Cable television in its analogue version is almost as old as television itself. Coaxial (meaning many-wired) cables were strung from poles and buried underground throughout many countries in the 1940s, 1950s and 1960s as a simple way to get television signals to communities with poor or nonexistent transmission from terrestrial broadcasters. Not until the advent of the broadcast satellite in the late 1970s did cable begin to come into its own as a medium that originated its own programming; in the USA one of the first successful cable-only channels was Home Box Office (HBO) which began beaming major sports events and uncut theatrical films up to a satellite and thendownto cable operators across the country. Cable took off in the USA in the 1980s; by the late 1990s over 85 per cent of the US audience received its television via cable or DBS. Digital cable was introduced in the late 1990s; the average digital cable home can receive over 100 channels with many further pay per view and on-demand options.
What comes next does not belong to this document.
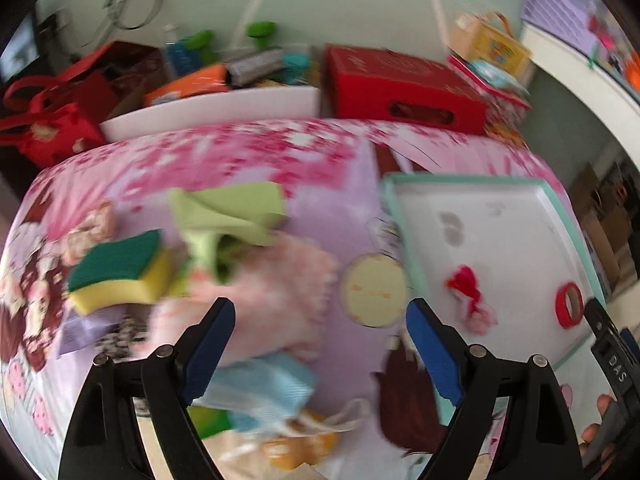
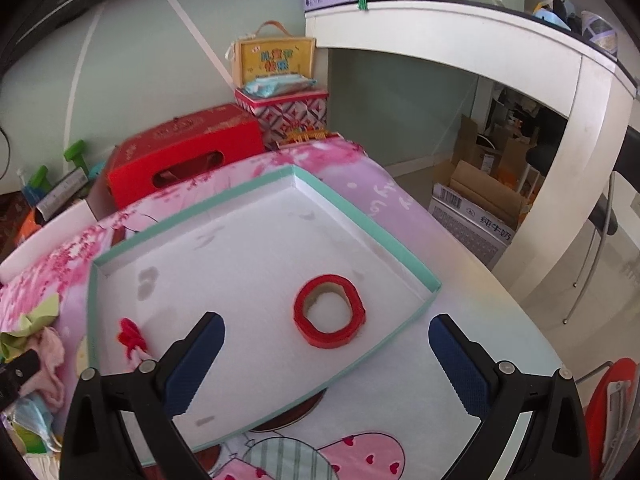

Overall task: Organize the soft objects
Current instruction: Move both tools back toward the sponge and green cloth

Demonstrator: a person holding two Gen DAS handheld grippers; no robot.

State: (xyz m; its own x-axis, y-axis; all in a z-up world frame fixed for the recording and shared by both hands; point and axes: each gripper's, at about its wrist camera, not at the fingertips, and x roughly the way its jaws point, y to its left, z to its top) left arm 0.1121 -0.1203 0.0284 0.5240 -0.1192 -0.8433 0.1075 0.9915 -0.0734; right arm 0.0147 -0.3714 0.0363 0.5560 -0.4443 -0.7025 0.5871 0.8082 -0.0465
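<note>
Table [image 2: 472, 280], covered in pink printed cloth; its far edge is crowded by a red carton [image 2: 184, 152] and a white bin [image 1: 216, 110], its right edge drops to open floor and cardboard boxes; bare cloth lies between the soft pile and the tray.

Tray [image 2: 362, 216], shallow, white inside, teal rim; holds a red tape roll [image 2: 329, 311] toward the right and a small red-and-pink soft piece [image 2: 130, 334] toward the left, well apart; the rest of its floor is bare.

Left wrist view only: green-and-yellow sponge [image 1: 120, 272], green cloth [image 1: 228, 212], pink fluffy cloth [image 1: 276, 284], blue cloth [image 1: 272, 388] and a round cream pad [image 1: 374, 290], heaped left of the tray; picture blurred, finer detail not readable; a black tool edge with fingers at the lower right corner.

Right wrist view only: tray's far corner, a white desk [image 2: 460, 28] above, and floor space beyond the table.

Left tongs [image 1: 320, 344]: jaws apart, nothing between them; the pink fluffy cloth lies just beyond the left jaw, the blue cloth beside it, the cream pad ahead toward the right jaw.

Right tongs [image 2: 326, 360]: jaws wide apart, empty, over the tray's near edge; the tape roll lies just ahead between the jaw lines, untouched.
</note>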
In countries with strong central public broadcasters, cable was slower to develop. There are some exceptions: the Netherlands remains one of the most heavily cabled European countries since only by low power stations linked by cable could the small nation surrounded by larger neighbours find the transmission space to have multiple national channels. Elsewhere, cable sometimes sprang up illegally in countries where access to television was limited or highly political; in Taiwan, pirate cable operators helped to bring about a liberalization movement in the 1980s, in politics as well as media policy. Cable operators in Canada thrived on offering US channels unavailable over the air. Now digital cable is becoming a popular way to receive the Internet service, and the provision of telephone service via cable is not far behind as cable television and traditional telecommunications companies converge.